_Work task:_ Copy, word for word, the lines of the listing below from the line with "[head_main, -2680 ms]" up to and including the line with "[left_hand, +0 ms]". Drop the pictures.

=== Working data ===

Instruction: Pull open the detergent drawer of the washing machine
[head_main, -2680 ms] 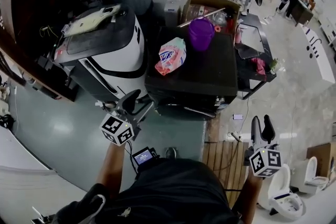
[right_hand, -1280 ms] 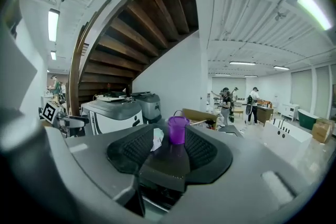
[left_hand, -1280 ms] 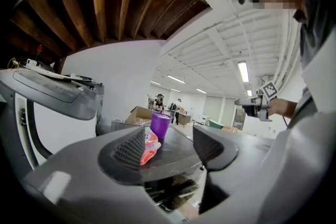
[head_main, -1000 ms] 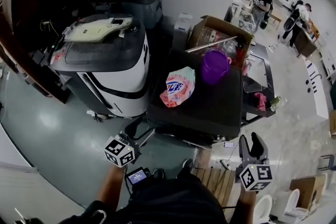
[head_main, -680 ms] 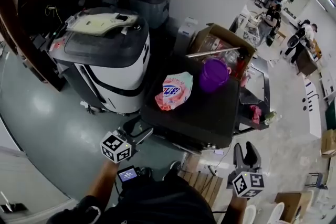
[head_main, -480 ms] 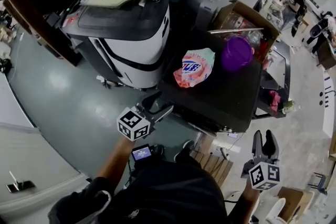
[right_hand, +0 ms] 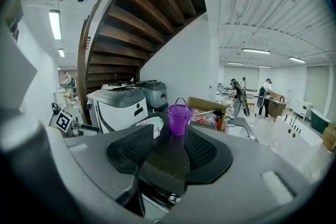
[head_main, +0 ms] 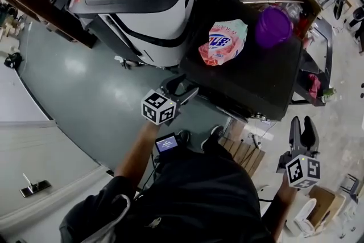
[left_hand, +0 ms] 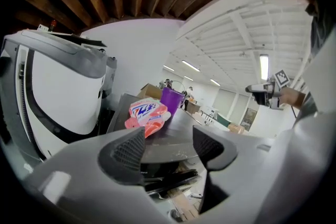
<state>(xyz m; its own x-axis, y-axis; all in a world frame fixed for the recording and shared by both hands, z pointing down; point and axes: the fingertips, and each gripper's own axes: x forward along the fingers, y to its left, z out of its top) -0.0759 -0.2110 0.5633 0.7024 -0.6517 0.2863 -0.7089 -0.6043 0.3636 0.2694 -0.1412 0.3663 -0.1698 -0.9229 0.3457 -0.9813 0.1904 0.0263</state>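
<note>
aiming the spread, empty left hand-held gripper (head_main: pixel 183 87) at the front of the dark washing machine (head_main: pixel 250 85) just ahead, catch its detergent drawer squarely while the spread right hand-held gripper (head_main: pixel 301 120) hangs clear.

the left claw (head_main: pixel 185 87) reaches ahead on a bare, outstretched left forearm (head_main: pixel 136 153), tilted slightly downward, its jaws a little apart with nothing between them. the right claw (head_main: pixel 301 122) is held close beside the body, jaws likewise apart and empty.

White machine (head_main: pixel 153 20) cropped above, distant people (right_hand: pixel 265 93) tiny
</note>
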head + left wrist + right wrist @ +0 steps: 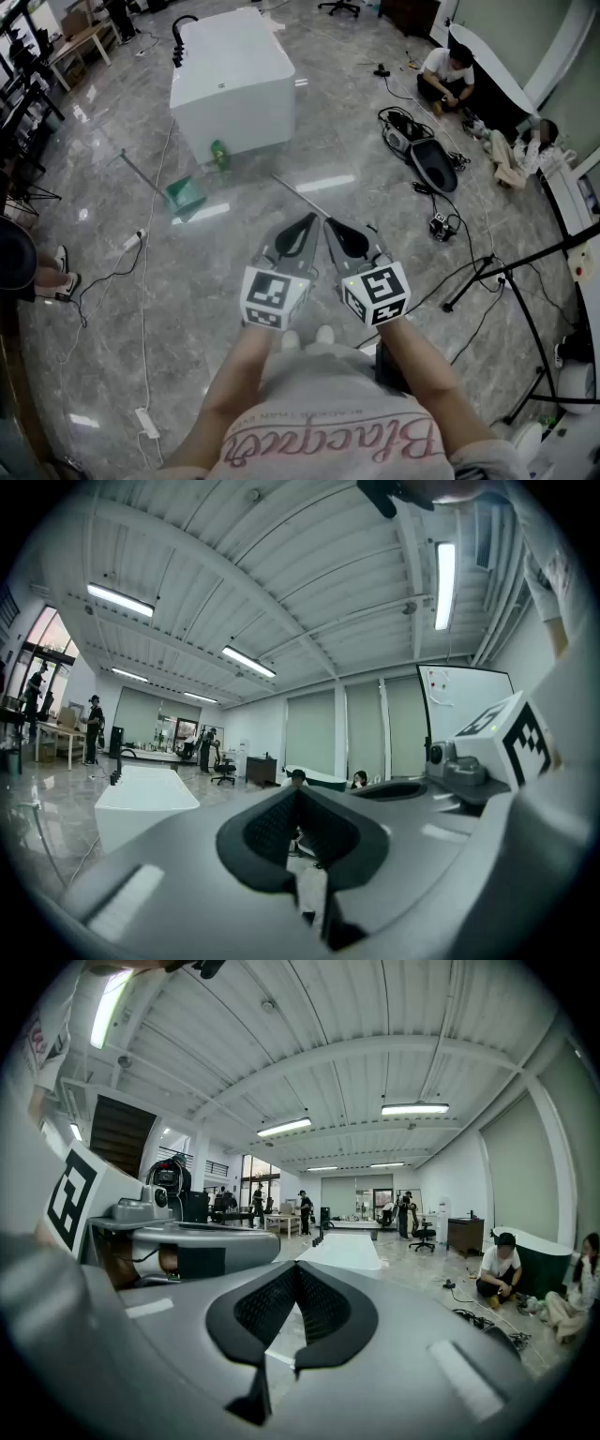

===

_Response:_
[head_main, -2680 ms] 
[right_hand, -1280 ms] 
[left_hand, -1280 ms] 
[head_main, -1000 ms] 
[head_main, -680 ms] 
[head_main, -480 ms] 
[right_hand, +0 ms] 
[head_main, +0 ms] 
[left_hand, +0 ms] 

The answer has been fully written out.